Last October, I wrote a post entitled Who We Are, which was meant to give you, the readers, a nice, transparent look behind the scenes at ComeAcross. It accomplished its purpose, and I kind of like that post’s transparency. In that same spirit, I wanted to offer some updated stats on ComeAcross, via screenshots from my WordPress, FeedBurner and Google Analytics dashboards.

The first is right from my blog’s dashboard. As you can see, I’ve got 890 posts and 661 comments. Those 61 categories are weighing heavily on my mind. I really need to cut them down somehow, but it’s so hard for me to pigeonhole my content. The other cool stat comes from Akismet, my comment spam plugin. It has protected ComeAcross from 152,982 spam comments. None of them made it to the blog! That’s beautiful!

ComeAcross -- WordPress Dashboard

Next up are my feed subscriber stats, courtesy of FeedBurner. The feed subscribers are the folks who have clicked on the orange feed icon in the top right portion of my site, and added ComeAcross to their daily list of sites they read through their favorite feed reader.

💡 If you haven’t already, you’re welcome to do the same. It’s easy and it’s free. I recommend Google Reader. It’s also free and very easy to use. If you don’t like feeds and prefer to get my content via email, enter your email address in the field under “Get ComeAcross by Email” title in the right column, and click on Subscribe. Look for a confirmation email, click on the link, and you’ll be done. You can unsubscribe at any time, and this is also free.

What’s cool about my feed subscribers is that the number has been steadily growing since I started my blog. It’s really nice to see, and it’s very encouraging for me to see so many people enjoy reading my posts.

ComeAcross -- Feed Stats Dashboard

Now for some fun traffic stats, courtesy of Google Analytics. Apparently, over 42,000 people visited ComeAcross since I’ve launched it. That’s a huge number of people, and it’s humbling to see that my writing has reached such a large audience.

ComeAcross -- Site Visitor Stats

The pages on the site were viewed over 73,000 times, and if you’ll look below, you’ll see that my most-read pages to date are the index (as expected), the one about Zooomr’s Mark III release, the review of the HP laptops, my caveat emptor post about Davison Inventegration, and my post about our Betta fish. I’m truly amazed that I still get traffic to the Betta fish post. It was originally an article at Amalgamy, and I ported it over in 2006. I wrote it back in 2005, and we don’t even have Betta fish any more. 😕

ComeAcross -- Site Content Stats

Finally, I have to thank Google big time, because they send the most traffic to ComeAcross. I truly benefit from the long tail of web searches. Over 53% of my traffic comes from search engines, and more than 46% of my total traffic comes from Google. As you can see, I got some Digg and StumbleUpon traffic as well, along with some other Yahoo traffic.

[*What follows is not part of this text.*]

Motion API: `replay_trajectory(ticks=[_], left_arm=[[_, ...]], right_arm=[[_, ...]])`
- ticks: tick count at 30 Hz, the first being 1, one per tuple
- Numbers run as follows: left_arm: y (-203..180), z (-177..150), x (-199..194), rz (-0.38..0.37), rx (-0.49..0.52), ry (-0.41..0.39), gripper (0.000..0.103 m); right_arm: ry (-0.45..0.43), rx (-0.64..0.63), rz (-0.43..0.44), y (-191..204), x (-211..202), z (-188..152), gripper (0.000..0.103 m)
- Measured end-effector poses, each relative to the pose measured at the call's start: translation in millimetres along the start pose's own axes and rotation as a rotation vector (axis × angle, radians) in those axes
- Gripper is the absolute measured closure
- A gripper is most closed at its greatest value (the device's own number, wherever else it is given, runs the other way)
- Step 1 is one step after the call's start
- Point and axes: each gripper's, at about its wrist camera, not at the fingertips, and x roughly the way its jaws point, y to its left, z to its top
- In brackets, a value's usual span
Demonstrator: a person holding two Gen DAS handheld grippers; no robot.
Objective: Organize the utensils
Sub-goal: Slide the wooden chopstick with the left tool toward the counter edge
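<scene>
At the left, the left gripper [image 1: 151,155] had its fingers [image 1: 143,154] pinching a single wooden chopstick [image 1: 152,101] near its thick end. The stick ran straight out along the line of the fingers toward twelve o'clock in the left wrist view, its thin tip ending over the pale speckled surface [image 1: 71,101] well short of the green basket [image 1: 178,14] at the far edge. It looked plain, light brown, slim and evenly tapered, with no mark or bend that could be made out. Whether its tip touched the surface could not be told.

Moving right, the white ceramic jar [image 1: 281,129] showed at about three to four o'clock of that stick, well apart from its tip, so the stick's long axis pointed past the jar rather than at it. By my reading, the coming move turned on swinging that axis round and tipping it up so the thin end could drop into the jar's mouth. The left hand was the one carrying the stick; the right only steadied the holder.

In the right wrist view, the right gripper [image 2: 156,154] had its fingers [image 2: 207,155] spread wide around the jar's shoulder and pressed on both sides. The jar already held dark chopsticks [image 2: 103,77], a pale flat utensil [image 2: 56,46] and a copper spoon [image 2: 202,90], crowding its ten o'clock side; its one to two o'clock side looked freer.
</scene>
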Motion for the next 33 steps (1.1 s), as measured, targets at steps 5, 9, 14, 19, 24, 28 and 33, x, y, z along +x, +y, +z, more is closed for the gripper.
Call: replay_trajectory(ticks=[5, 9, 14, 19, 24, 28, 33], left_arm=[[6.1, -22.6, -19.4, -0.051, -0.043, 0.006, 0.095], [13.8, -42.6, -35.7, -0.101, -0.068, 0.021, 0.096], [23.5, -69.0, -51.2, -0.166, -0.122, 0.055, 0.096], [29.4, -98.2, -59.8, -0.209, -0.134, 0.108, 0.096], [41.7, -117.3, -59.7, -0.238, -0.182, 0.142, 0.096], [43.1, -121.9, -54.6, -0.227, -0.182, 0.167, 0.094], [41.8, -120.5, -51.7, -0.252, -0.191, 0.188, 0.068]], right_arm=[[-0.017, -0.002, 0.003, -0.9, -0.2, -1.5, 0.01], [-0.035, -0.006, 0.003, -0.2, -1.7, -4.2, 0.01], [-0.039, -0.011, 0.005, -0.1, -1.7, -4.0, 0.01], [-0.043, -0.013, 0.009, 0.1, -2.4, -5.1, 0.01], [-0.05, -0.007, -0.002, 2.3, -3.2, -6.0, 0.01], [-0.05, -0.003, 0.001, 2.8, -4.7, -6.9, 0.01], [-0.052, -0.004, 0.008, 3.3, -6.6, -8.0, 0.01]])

If I had to choose between Digg and StumbleUpon traffic, I’d choose StumbleUpon any day. Digg traffic occurs in bursts that risk crashing my web server, it doesn’t monetize well, because the visitors only care about skimming the content, and it also doesn’t convert well (from casual visitor to subscriber). StumbleUpon traffic, on the other hand, grows slowly, is more constant, monetizes very well (people actually click on the ads once in a while) and some of the casual readers even turn into regular readers. So, StumbleUpon, thank you!

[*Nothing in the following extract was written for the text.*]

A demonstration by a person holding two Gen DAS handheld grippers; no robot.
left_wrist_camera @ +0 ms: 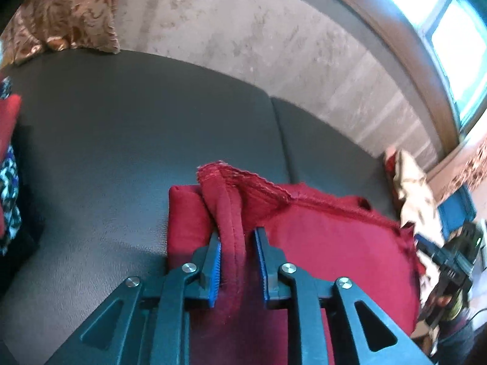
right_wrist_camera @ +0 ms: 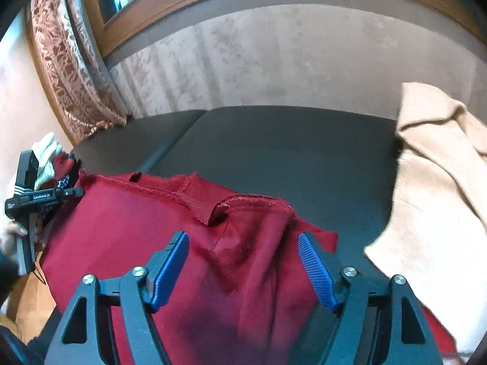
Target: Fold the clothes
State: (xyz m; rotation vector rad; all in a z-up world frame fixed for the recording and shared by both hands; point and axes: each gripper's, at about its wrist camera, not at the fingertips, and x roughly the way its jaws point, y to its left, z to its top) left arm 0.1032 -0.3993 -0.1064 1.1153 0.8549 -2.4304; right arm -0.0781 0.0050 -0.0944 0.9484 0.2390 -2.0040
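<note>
The left hand-held gripper (left_wrist_camera: 237, 251) stands narrowly parted around a rolled hem of the red garment (left_wrist_camera: 328, 243), its blue pads (left_wrist_camera: 215, 269) just clear of the fold. The right hand-held gripper (right_wrist_camera: 243, 261) gapes wide above the same cloth, gripping nothing. The garment lies bunched on the dark sofa seat (right_wrist_camera: 289, 152), with a beige garment (right_wrist_camera: 432, 188) lying just beside it.

A crimson garment (right_wrist_camera: 158, 228) is seen on a dark grey cushion (left_wrist_camera: 121, 127), beside beige cloth (right_wrist_camera: 438, 188) and brown floral-patterned curtains (right_wrist_camera: 64, 70).
</note>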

💡 Incidentally, if you, the reader, would like to do me a great service, submit either sections of the site or particular posts that are of interest to StumbleUpon. You can use either the StumbleUpon toolbar, or the “StumbleIt!” link below each post of mine. You have my thanks in advance for that!

ComeAcross -- Site Traffic Stats

With this, I close my post, and wish my blog a Happy, if belated, Birthday! 😀 It’s been a very interesting first year, and I look forward to more of them ahead! In the interest of increased transparency, I spent approximately one and a half hours researching and writing this blog post. It probably took you 5 minutes or less to read it.